_What you need to do_.
Output the data below exactly, images excluded.

-- Opening Marker --

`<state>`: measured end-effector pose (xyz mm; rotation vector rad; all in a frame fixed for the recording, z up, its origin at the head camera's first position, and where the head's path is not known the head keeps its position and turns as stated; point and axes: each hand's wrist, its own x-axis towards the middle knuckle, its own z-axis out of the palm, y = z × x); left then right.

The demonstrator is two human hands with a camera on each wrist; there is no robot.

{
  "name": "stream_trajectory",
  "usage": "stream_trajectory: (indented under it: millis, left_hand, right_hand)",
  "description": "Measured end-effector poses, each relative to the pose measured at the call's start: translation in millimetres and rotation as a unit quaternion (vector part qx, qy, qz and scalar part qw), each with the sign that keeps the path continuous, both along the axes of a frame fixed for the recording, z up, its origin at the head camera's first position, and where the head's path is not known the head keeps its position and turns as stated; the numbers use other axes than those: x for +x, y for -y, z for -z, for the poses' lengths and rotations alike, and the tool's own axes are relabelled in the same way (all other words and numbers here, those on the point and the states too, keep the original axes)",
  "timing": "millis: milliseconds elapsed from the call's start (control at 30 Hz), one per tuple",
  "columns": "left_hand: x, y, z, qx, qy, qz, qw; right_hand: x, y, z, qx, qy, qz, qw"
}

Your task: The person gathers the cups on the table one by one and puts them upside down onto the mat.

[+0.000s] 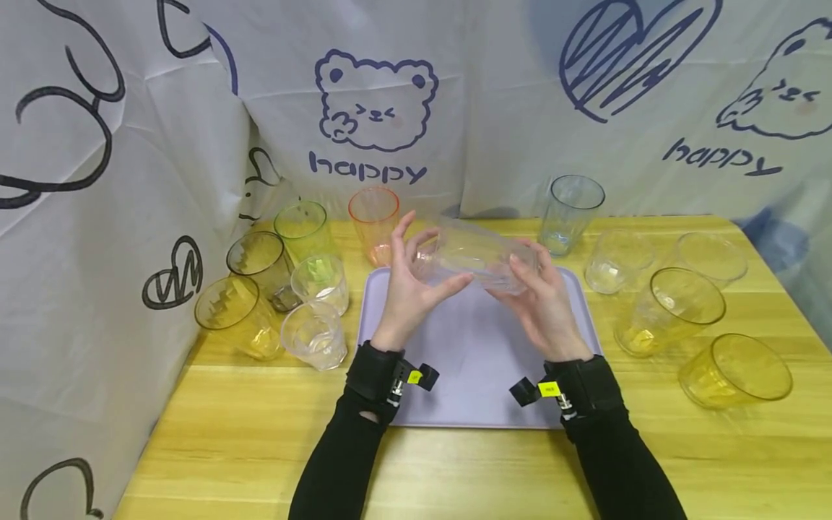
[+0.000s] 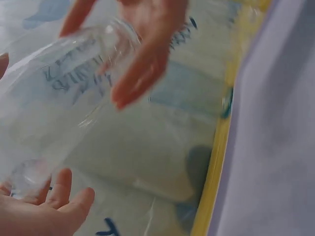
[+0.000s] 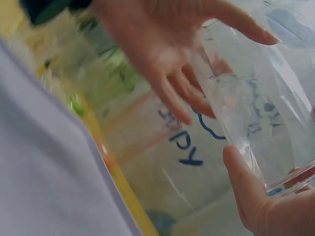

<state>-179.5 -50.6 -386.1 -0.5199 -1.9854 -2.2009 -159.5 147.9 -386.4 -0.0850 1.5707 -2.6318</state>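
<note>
A large clear tumbler (image 1: 479,253) lies on its side in the air, between both hands and over the far part of the lavender tray (image 1: 468,390). With thumb and fingers my right hand (image 1: 544,307) grips its right end; the right wrist view shows that thumb pressed against the clear wall near a thick edge. My left hand (image 1: 412,296) spreads around the opposite end, thumb below and fingers raised, without a closed hold. In the left wrist view a rounded clear part (image 2: 30,178) shows just behind the left fingers (image 2: 60,189).
Left of the tray stand yellow (image 1: 227,325), grey-brown (image 1: 263,263), green (image 1: 302,235) and two clear tumblers (image 1: 315,336). An orange tumbler (image 1: 373,224) stands behind. To the right are a blue tumbler (image 1: 572,213), clear ones (image 1: 617,263) and two yellow ones (image 1: 734,372). Printed cloth (image 1: 500,130) hangs behind.
</note>
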Motion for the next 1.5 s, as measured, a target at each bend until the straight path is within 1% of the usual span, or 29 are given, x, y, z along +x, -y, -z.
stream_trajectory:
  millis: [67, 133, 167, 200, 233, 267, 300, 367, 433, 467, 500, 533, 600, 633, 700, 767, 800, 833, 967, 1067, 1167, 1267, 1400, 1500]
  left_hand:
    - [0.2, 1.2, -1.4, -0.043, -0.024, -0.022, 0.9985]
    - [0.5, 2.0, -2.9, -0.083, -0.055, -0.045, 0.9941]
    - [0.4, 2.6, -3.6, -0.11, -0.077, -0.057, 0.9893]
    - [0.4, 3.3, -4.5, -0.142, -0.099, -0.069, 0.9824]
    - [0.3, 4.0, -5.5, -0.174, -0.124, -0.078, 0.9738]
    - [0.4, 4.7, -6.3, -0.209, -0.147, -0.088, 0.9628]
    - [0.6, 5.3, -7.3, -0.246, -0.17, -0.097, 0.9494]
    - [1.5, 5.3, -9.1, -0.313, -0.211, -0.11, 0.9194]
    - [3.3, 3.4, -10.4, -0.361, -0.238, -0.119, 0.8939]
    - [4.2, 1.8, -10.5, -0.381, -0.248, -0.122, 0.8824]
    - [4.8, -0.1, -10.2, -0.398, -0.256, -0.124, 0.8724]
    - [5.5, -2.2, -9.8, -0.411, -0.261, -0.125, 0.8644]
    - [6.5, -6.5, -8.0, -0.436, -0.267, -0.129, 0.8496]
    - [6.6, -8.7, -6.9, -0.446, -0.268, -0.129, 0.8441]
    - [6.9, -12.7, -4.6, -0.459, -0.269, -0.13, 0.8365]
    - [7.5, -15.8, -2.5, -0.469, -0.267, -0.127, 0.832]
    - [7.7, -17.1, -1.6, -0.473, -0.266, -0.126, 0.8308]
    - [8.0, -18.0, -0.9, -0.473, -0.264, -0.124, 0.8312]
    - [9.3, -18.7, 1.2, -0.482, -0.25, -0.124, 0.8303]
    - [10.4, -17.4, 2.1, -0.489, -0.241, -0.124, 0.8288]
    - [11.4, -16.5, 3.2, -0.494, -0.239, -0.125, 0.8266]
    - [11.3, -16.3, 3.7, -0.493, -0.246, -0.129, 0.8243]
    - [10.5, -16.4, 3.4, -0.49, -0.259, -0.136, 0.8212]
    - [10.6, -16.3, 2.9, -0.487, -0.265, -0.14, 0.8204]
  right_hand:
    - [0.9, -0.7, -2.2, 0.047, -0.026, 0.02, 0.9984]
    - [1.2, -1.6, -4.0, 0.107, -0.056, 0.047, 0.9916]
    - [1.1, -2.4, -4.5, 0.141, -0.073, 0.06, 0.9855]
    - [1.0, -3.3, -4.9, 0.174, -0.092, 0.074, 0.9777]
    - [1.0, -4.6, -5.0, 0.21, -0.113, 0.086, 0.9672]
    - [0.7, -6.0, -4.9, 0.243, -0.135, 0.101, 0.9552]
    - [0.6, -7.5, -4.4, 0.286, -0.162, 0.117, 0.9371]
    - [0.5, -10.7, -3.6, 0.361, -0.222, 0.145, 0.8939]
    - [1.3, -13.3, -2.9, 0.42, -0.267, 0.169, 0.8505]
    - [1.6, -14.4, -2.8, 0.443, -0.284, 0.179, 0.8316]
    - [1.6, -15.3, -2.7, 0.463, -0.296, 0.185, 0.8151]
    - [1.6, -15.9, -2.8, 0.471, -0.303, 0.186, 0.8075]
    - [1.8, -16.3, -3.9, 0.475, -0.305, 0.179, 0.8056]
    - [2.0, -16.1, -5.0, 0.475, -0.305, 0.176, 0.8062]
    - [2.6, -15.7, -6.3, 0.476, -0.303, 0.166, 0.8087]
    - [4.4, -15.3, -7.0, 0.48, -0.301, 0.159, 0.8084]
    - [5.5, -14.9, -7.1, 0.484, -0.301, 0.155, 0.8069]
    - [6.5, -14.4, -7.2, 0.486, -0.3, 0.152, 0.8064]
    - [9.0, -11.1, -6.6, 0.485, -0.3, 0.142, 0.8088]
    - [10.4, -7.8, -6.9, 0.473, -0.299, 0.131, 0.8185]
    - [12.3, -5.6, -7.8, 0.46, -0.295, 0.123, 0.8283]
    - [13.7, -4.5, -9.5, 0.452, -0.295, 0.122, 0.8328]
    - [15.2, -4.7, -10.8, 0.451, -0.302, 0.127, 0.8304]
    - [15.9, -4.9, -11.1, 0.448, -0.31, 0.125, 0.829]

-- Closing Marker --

_The answer_.
`<state>`: measured end-effector pose (xyz mm; rotation vector rad; all in a frame fixed for the recording, z up, its origin at the head camera's first position, and where the head's path is not known the head keeps its position and turns as stated; point and axes: each hand's wrist, its own x-axis towards the middle knuckle, its own z-axis out of the palm, y = z × x); left then right.

The demonstrator is two human hands with a camera on each wrist; there is no robot.

{
  "name": "stream_trajectory",
  "usage": "stream_trajectory: (indented under it: millis, left_hand, right_hand)",
  "description": "Measured end-effector poses, each relative to the pose measured at the call's start: translation in millimetres and rotation as a unit quaternion (vector part qx, qy, qz and scalar part qw), each with the sign that keeps the path continuous, both along the axes of a frame fixed for the recording, z up, its origin at the head camera's first position, and where the head's path is not known the head keeps its position and turns as stated; the numbers use other axes than those: x for +x, y for -y, z for -z, for the poses' lengths and rotations alike, and the tool's own axes are relabelled in the same way (all other words and numbers here, those on the point and the states too, keep the original axes)",
  "timing": "millis: milliseconds elapsed from the call's start (control at 30 Hz), one per tuple",
  "columns": "left_hand: x, y, z, qx, qy, qz, qw; right_hand: x, y, z, qx, qy, qz, qw"
}

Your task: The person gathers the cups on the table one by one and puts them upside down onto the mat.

[+0.000s] 
[+0.000s] 
[+0.000s] 

<state>-179.5 -50.6 -386.1 -0.5199 -1.9854 -2.2009 -159.5 147.9 -386.4 -0.0850 1.5707 -2.6318</state>
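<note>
A large clear tumbler (image 1: 479,253) lies on its side in the air, between both hands and over the far part of the lavender tray (image 1: 468,390). With thumb and fingers my right hand (image 1: 544,307) grips its right end; the right wrist view shows that thumb pressed against the clear wall near a thick edge. My left hand (image 1: 412,296) spreads around the opposite end, thumb below and fingers raised, without a closed hold. In the left wrist view a rounded clear part (image 2: 30,178) shows just behind the left fingers (image 2: 60,189).
Left of the tray stand yellow (image 1: 227,325), grey-brown (image 1: 263,263), green (image 1: 302,235) and two clear tumblers (image 1: 315,336). An orange tumbler (image 1: 373,224) stands behind. To the right are a blue tumbler (image 1: 572,213), clear ones (image 1: 617,263) and two yellow ones (image 1: 734,372). Printed cloth (image 1: 500,130) hangs behind.
</note>
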Motion for the next 1.5 s, as measured, a target at each bend until the straight path is within 1% of the usual span, or 29 are given, x, y, z along +x, -y, -z.
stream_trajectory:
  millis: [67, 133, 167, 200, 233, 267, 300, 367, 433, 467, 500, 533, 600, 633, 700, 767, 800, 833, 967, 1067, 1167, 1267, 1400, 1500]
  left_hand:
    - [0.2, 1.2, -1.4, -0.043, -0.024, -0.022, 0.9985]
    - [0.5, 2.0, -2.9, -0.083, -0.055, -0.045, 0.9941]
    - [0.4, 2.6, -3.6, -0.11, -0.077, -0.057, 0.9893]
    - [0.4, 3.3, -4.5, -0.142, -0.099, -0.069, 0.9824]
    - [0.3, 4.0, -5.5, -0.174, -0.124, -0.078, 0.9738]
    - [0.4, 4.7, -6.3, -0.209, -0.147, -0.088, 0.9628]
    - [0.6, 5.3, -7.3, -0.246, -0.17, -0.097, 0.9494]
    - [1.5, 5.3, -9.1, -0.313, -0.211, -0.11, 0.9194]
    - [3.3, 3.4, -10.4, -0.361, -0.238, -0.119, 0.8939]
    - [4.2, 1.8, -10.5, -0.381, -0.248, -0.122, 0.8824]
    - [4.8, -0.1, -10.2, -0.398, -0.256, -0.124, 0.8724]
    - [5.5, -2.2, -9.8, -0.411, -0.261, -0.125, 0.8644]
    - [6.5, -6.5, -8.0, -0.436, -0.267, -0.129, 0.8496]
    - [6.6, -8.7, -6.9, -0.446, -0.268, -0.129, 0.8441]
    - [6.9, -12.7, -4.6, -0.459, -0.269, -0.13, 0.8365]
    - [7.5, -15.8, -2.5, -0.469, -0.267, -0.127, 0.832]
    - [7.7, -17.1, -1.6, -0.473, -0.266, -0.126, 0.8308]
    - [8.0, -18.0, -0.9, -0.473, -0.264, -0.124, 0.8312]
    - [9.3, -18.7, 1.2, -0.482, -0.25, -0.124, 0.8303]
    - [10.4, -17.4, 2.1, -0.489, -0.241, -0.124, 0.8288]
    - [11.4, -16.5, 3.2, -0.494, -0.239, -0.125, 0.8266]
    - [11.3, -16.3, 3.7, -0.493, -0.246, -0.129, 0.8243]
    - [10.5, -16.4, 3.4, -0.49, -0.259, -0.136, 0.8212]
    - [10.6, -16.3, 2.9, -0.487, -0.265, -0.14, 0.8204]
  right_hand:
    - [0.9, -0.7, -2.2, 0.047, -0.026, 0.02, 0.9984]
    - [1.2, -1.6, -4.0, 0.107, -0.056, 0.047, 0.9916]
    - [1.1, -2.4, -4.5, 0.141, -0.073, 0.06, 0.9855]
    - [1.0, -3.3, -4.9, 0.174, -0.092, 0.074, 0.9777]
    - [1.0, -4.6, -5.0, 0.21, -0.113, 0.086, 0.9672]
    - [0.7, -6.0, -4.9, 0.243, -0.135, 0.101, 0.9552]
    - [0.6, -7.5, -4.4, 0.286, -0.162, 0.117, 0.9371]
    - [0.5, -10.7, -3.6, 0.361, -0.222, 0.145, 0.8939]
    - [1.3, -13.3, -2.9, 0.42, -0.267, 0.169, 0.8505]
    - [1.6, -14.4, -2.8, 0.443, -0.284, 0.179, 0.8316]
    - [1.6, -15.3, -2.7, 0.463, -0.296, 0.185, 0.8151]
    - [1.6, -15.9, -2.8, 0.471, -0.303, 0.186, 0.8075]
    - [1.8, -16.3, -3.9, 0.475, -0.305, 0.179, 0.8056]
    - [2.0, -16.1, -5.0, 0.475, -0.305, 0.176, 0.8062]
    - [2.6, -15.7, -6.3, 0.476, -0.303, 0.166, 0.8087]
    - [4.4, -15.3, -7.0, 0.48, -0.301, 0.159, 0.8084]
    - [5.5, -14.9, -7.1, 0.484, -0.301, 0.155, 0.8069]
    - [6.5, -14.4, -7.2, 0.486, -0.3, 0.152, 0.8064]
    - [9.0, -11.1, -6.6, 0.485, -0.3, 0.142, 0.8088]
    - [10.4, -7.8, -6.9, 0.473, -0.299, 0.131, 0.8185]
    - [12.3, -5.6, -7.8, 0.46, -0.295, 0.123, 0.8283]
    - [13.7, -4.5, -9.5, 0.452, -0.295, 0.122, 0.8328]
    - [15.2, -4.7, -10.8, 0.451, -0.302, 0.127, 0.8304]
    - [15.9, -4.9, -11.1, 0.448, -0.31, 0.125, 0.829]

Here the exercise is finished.